Ein wesentlich älterer Bestandteil des Ortsbildes ist Kostol sv. Martina. Die Kirche entstand im 13. Jahrhundert. Zusammen mit dem steinernen Kreuz entsteht so ein historischer Rahmen, der verschiedene Zeiten miteinander verbindet: den mittelalterlichen Kirchenbau, das Ereignis von 1704 und das Erinnerungszeichen aus dem Jahr 1806. Für kulturinteressierte Besucher lässt sich der Ort dadurch nicht nur über Landschaft, sondern auch über erhaltene historische Bezugspunkte erschließen.

Lehrpfad und praktische Orientierung

In Hrnčiarovce nad Parnou gibt es den Lehrpfad Náučný chodník chotárom Hrnčiarovce nad Parnou. Sein Vorhandensein ergänzt die Natur- und Ortsgeschichte um ein ausdrücklich als Lehrpfad bezeichnetes Angebot. Wenn Sie Ihre Erkundung nicht ausschließlich auf einzelne Bauwerke oder Schutzgebiete ausrichten möchten, gehört dieser Weg zu den geprüften Anhaltspunkten für die Beschäftigung mit dem Ort.

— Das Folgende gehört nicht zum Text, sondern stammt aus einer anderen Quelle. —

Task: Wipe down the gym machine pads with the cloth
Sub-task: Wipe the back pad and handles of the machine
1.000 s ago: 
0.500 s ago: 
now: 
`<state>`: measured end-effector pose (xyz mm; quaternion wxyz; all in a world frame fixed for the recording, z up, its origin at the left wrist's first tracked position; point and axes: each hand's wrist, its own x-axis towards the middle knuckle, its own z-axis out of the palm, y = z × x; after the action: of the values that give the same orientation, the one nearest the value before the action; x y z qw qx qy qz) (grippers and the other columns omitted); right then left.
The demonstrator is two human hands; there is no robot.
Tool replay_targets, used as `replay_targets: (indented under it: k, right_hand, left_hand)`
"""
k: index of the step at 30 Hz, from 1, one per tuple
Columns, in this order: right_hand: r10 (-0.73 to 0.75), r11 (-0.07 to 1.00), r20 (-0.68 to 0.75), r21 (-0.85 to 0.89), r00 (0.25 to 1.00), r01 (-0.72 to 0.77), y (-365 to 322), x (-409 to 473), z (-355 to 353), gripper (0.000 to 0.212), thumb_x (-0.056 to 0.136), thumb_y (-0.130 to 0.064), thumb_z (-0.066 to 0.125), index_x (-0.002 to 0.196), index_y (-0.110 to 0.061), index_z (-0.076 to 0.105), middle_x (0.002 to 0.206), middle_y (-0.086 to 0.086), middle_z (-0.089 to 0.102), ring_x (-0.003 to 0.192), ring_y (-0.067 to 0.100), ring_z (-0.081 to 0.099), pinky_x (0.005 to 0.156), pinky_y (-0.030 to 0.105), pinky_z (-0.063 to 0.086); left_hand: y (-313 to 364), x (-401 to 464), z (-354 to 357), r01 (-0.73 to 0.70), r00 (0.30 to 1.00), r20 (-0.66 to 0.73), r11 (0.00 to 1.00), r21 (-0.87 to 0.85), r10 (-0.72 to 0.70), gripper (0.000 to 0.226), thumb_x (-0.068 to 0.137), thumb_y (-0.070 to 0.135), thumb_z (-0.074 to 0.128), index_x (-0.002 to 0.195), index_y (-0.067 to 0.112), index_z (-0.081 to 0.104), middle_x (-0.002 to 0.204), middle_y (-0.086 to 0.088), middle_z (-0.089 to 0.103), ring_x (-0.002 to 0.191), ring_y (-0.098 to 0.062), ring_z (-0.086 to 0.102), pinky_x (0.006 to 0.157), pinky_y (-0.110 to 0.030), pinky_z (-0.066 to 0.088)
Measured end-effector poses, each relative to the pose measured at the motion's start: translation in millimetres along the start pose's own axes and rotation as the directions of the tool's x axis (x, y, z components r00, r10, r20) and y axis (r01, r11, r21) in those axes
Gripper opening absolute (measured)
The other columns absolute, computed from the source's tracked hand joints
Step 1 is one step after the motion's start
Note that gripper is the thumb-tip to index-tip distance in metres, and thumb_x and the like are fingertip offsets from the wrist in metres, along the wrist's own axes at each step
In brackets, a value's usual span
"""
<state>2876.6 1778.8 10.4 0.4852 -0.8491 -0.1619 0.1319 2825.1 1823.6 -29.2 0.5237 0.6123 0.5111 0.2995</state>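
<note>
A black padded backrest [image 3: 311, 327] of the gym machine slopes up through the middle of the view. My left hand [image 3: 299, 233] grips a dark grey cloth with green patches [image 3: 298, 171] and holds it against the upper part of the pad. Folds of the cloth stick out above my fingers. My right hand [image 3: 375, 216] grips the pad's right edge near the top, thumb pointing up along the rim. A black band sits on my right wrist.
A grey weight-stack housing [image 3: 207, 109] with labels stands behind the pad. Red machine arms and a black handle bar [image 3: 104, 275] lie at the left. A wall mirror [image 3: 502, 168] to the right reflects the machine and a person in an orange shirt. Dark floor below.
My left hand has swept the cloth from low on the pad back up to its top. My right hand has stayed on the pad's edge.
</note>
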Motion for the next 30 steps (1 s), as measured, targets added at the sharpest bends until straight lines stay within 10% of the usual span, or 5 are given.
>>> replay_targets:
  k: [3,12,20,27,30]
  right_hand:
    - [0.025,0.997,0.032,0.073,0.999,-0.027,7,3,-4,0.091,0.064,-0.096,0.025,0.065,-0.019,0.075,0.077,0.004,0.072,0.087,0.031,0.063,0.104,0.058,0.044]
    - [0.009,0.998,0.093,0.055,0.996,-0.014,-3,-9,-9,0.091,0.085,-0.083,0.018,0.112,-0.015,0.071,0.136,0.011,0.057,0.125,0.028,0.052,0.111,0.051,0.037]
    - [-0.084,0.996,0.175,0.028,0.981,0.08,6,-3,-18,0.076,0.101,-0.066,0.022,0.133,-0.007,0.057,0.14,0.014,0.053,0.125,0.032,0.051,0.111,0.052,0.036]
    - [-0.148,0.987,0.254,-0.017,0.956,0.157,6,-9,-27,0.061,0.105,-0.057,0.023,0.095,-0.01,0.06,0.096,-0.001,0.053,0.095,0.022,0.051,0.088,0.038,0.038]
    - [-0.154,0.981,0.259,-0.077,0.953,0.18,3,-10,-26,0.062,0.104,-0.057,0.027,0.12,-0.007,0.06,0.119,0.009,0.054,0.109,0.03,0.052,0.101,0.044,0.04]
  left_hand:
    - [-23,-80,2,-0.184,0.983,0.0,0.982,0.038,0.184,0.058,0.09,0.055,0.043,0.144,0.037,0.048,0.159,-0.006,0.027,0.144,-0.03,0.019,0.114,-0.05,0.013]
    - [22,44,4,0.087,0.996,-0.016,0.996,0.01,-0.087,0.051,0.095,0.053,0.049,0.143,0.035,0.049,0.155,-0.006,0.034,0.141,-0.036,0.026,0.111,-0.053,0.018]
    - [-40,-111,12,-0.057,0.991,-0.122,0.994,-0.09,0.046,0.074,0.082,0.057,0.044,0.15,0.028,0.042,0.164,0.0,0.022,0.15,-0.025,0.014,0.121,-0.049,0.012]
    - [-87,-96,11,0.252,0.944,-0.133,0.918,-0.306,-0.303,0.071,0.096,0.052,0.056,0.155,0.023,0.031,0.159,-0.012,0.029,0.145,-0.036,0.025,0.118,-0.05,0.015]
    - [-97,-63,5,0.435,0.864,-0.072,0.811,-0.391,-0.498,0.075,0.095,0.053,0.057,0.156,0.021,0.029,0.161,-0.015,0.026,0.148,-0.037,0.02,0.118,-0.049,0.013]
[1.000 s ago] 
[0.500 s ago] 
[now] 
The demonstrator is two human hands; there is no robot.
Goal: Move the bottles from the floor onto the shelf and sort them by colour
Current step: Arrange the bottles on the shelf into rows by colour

Für Hrnčiarovce nad Parnou gibt es außerdem Informationen zu regionalen Busfahrplänen von IDS BK. Das ist für die Anreiseplanung relevant, ersetzt jedoch keine Prüfung der für Ihren Reisetag geltenden Angaben. Bei der Wahl einer Unterkunft können Sie den Ort daher zunächst nach dem gewünschten Schwerpunkt einordnen: Natur- und Vogellebensräume, historische Spuren oder die Verbindung beider Themen in einer ruhigen Ortsumgebung.